2594. Minimum Time to Repair Cars

You are given an integer array ranks representing the ranks of mechanics. Each mechanic has a rank r which determines the time taken to repair cars: specifically, a mechanic with rank r takes r * n^2 minutes to repair n cars.

You must calculate the smallest possible amount of time needed to repair exactly cars cars using all available mechanics optimally.

Formally, given:

• An array of integers ranks, where ranks[i] is the rank of the i-th mechanic.
• An integer cars, representing the total number of cars to be repaired.

Determine the minimum time necessary to repair all cars, given mechanics work simultaneously.

• Mechanics repair cars simultaneously, each mechanic independently.

• Time taken by a mechanic of rank r to repair n cars is:

  time = r * n^2
  

• The relationship between the number of cars repaired and the total time is monotonic, making it suitable for a binary search solution.

To efficiently solve the problem, follow these steps clearly:

1. Establish Search Bounds
   • Lower bound: Set to 1 minute.
   • Upper bound: Set to max(ranks) * cars^2, representing the maximum time needed in the worst case.
2. Binary Search on Time
   • While the lower bound is less than or equal to the upper bound:
     1. Choose the midpoint (mid) as a candidate time.
     2. Check if it is possible to repair all cars within mid minutes:

        • For each mechanic with rank r, calculate how many cars can be repaired within mid minutes, using:

          cars_repaired = floor(sqrt(mid / r))
          

        • If the total number of cars repaired by all mechanics at mid minutes is at least cars, record mid as a candidate answer and search for a potentially smaller solution (set upper bound to mid - 1).
        • If not enough cars are repaired, search with a larger time (set lower bound to mid + 1).
3. Implement Feasibility Check
   • For each given time T, calculate how many cars all mechanics can collectively repair.
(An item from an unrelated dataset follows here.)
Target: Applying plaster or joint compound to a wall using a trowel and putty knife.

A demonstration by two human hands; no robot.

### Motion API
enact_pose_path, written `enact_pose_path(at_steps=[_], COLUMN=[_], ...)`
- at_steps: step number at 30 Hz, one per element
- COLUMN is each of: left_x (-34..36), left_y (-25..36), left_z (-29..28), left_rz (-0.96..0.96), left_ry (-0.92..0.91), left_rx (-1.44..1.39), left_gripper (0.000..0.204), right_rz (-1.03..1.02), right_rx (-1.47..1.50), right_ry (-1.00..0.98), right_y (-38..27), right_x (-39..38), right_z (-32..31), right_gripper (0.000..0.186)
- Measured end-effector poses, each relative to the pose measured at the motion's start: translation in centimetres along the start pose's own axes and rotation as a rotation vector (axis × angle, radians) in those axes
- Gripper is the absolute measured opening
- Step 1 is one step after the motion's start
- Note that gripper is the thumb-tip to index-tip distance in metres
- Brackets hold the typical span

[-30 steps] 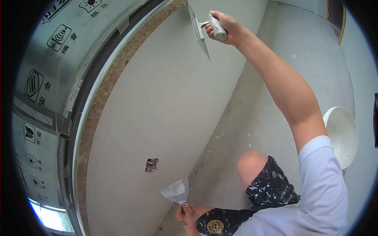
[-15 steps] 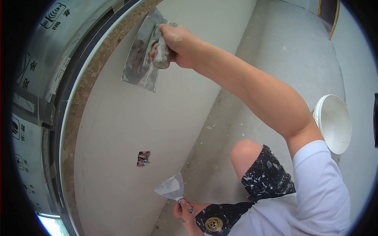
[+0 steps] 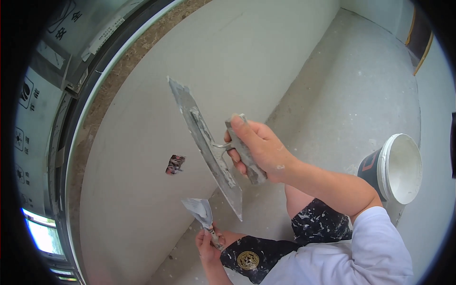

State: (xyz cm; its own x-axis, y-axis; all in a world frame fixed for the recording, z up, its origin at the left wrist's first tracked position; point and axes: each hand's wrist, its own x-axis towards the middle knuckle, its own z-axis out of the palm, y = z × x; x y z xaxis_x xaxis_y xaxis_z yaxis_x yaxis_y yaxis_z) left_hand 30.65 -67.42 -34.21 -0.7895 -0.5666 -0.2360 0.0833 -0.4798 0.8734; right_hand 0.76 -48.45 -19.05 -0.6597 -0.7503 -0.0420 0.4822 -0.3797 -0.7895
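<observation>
My right hand is closed round the grey, putty-smeared handle of a steel plastering trowel, whose long blade is tilted in front of the pale wall; whether it touches the wall I cannot tell. Lower down, beside my bent leg, my left hand grips a putty knife with its whitish-coated blade upward. To the left of the trowel, a small rough opening with tangled material inside is cut in the wall.
A white-rimmed bucket stands at the right on the grey, speckled floor. Along the left runs a film-covered window frame over a brown stone sill. A dark opening with wooden edging is at the upper right.
My right hand and trowel have come down from near the sill to the middle, the blade swinging away from its earlier position high on the wall. The putty knife has shifted slightly up and left.
</observation>
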Motion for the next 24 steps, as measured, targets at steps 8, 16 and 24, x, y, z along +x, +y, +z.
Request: enact_pose_path(at_steps=[8, 16, 24], left_x=[4.0, 2.3, 7.0], left_y=[2.4, 7.1, 2.8], left_z=[4.3, 8.8, 11.5], left_rz=[-0.035, 0.287, 1.355], left_ry=[-0.563, 0.009, 0.028], left_rx=[-0.187, 0.466, 1.381], left_gripper=[0.035, 0.021, 0.033], right_rz=[0.136, 0.439, 0.539], right_rx=[-0.202, 0.298, 0.444], right_ry=[-0.754, 0.163, 0.048], right_y=[3.9, 7.5, 12.2], right_x=[-1.3, -1.5, -1.9], right_z=[-4.6, -3.8, -8.3], right_gripper=[0.053, 0.062, 0.039])
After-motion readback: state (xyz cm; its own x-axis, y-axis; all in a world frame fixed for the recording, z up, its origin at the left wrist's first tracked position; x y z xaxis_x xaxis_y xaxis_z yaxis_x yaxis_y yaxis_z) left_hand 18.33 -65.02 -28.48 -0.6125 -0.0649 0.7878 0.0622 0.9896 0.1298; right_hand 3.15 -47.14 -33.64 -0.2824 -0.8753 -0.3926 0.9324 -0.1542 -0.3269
If it meets or exceeds cars, the time T is feasible.
4. Return Final Answer
   • The binary search result gives the minimum feasible time required.

• Time Complexity: O(n * log(maxTime))
• Space Complexity: O(1)

Given:

• ranks = [4, 2, 3, 1]
• cars = 10

Example calculation:

• Mechanic 1 (rank 4): repairs 2 cars in 4 * 2^2 = 16 mins
• Mechanic 2 (rank 2) repairs 2 cars: 2 * 2^2 = 8 mins
• Mechanic 3 (rank 3) repairs 2 cars: 3 * 2^2 = 12 mins
• Mechanic 4 (rank 1) repairs 4 cars: 1 * 4^2 = 16 mins

Total cars repaired = 10. Minimum possible time is thus 16 minutes.
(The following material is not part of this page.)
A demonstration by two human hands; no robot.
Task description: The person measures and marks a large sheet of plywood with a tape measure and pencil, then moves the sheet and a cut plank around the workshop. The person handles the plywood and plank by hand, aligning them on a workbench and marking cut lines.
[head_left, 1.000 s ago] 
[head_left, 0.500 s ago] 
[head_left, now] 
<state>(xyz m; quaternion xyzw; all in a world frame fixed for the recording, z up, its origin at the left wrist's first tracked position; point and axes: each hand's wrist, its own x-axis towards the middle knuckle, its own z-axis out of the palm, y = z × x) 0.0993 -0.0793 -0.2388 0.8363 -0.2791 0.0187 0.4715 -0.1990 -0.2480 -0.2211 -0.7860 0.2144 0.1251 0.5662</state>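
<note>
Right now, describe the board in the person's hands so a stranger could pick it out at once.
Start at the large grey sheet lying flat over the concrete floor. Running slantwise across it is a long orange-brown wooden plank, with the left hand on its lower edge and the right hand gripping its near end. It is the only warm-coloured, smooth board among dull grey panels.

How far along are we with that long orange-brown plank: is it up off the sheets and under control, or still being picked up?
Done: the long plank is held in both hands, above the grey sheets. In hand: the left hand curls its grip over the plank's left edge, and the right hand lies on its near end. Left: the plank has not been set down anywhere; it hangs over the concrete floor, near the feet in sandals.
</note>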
2025-03-16 Minimum Time to Repair Cars - LeetCode leetcode.com

Below is a clear outline for the JavaScript implementation:

/**
 * Calculates the minimum time required to repair all cars.
 * @param {number[]} ranks - An array of mechanic ranks.
 * @param {number} cars - The total number of cars that need repairs.
 * @return {number} The minimum time required.
 */
function repairCars(ranks, cars) {
    const log = typeof NestedInteger !== 'undefined' ? () => {} : console.log;
    const table = typeof NestedInteger!== 'undefined' ? () => {} : console.table;

    log(`Initial ranks='${ranks}'; cars='${cars}'`);

    const slowestRank = Math.max(...ranks);
    log('slowestRank=', slowestRank);

    const highestTime = slowestRank * cars * cars;
    log('highestTime=', highestTime);

    function canRepair(time, ranks, cars) {
        let totalCars = 0;
        for (let i = 0; i < ranks.length; i++) {
            const carsByRankPerMinute = Math.floor(Math.sqrt(time / ranks[i]));
            totalCars += carsByRankPerMinute;
        }
        return totalCars >= cars;
    }

    const p1 = [5, ranks, cars];
    log(`canRepair(${p1}) = ${canRepair.apply(this, p1)}`);

    //function bs()
    let low = 0;
    let high = highestTime;

    let result = high;

    while (low <= high) {
        const mid = Math.floor((low + high) / 2);
        const can = canRepair(mid, ranks, cars);
        if (can) {
            log(`=== more optimal. new mid='${mid}'; old result = '${result}'`);
            result = mid;
            high = mid - 1;

        } else {

            low = mid + 1;
        }
    }

    return result;
}

// Test cases
const testCases = [
    { ranks: [4, 2, 3, 1], cars: 10, expected: 16 },
    { ranks: [5,1,8], cars: 6, expected: 16 },

];

testCases.forEach((test, index) => {
    const result = repairCars(test.ranks, test.cars);
    console.log(`Test Case ${index + 1}: ${result === test.expected ? 'Passed' : 'Failed'} (Expected: ${test.expected}, Got: ${result})`);
});